Je me suis posé la question. Dans ma tête, si je partais de Bordeaux, c’était pour l’étranger. J’ai eu des contacts avec des clubs français mais j’ai tout de suite refusé. Je ne veux pas partir de Bordeaux sur un échec. J’ai envie de montrer mon vrai visage. Si le coach ou le président m’avaient dit ‘‘ça va être compliqué pour toi’’, j’aurais cherché à partir mais ça n’a pas été le cas.

Bordeaux peut-il être un véritable outsider cette saison ?

Lille mais ils avaient déjà fini devant nous. Après, Marseille ne s’est pas renforcé, Lyon ne s’est pas renforcé. On a fini 5e avec le même effectif. Donc le minimum, c’est au moins de refaire la même chose. Quand on voit les six premiers mois l’année dernière et qu’on était relégable au bout de trois mois, c’était compliqué. Il y a de l’avance. Maintenant, on ne va pas s’enflammer mais oui, le minimum c’est d’être européen. Le but est de refaire au moins la même chose que l’année dernière. Après si on peut gratter une ou deux places, tout le monde sera content.

Un petit mot sur les événements en Tunisie (l’attaque d’un festival à Bizerte dans le nuit du 16 au 17 août, ndlr)...

C’est peut-être le pays le plus ouvert en Afrique. Grâce à Bourguiba, les femmes avaient autant de droits – c’est normal – que les hommes. Et là, quand on entend les abrutis qui prennent le pouvoir dire « ce n’est pas l’égal à l’homme, c’est la partenaire ». Mais il faut être complètement débile.

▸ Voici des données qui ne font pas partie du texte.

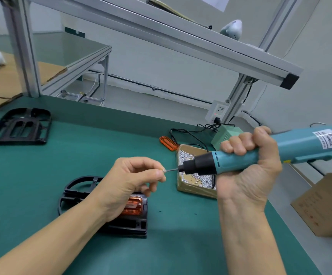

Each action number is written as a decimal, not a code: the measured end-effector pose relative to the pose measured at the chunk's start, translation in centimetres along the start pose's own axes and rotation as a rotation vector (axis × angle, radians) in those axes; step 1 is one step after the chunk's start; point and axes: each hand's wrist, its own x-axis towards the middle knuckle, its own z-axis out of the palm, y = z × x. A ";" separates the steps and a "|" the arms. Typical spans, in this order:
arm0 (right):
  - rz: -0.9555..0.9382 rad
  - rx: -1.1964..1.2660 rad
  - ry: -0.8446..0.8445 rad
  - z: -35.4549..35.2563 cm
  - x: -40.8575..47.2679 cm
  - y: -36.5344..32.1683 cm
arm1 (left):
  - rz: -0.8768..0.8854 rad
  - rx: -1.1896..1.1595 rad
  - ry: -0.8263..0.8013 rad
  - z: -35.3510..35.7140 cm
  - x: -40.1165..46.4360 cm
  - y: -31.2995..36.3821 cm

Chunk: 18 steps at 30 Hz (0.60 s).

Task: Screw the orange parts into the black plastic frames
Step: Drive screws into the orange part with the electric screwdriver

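Green bench mat (42, 175) under an aluminium rack (161, 34), grey wall behind. Right hand (248, 155) fisted round a teal driver (280, 153), held roughly level, bit (172, 170) pointing left. Left hand (133, 177) pinches a screw (164, 170) at the bit tip, thumb and forefinger closed on it, other fingers curled loosely. Looks like loading the screw onto the bit.

Key relation: the near frame (85, 187) lies on the mat below and slightly left of the bit tip, mostly under the left hand and wrist. An orange part (134, 206) sits in it at the right end, long axis roughly left-right, partly hidden by the hand. Left hand is nearer the part; the driver is up and to the right, well apart from it. Judged next move: tip the bit down and swing it left onto a screw hole. Which hole is not visible from here.

Counts: two black frames, the near one and a far frame (20, 127) at upper left, no orange visible in that one. Two orange parts, one seated, one spare part (168, 143) loose beside the screw box (197, 171). One driver. One screw in hand, many in the box. Power supply (223, 135) behind the box, carton (326, 207) at right.
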 end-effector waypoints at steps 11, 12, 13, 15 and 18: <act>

Les gens se plaignaient de Ben Ali mais c’est pire maintenant. Les islamistes veulent prendre le pouvoir. C’est inimaginable de créer une loi sur le fait que tu peux régner sur un pays avec une religion. Ce n’est pas possible. Je trouve ça malheureux que les gens qui vont en Tunisie reviennent. Le pays est en train de régresser. On est en train de perdre 200 ans.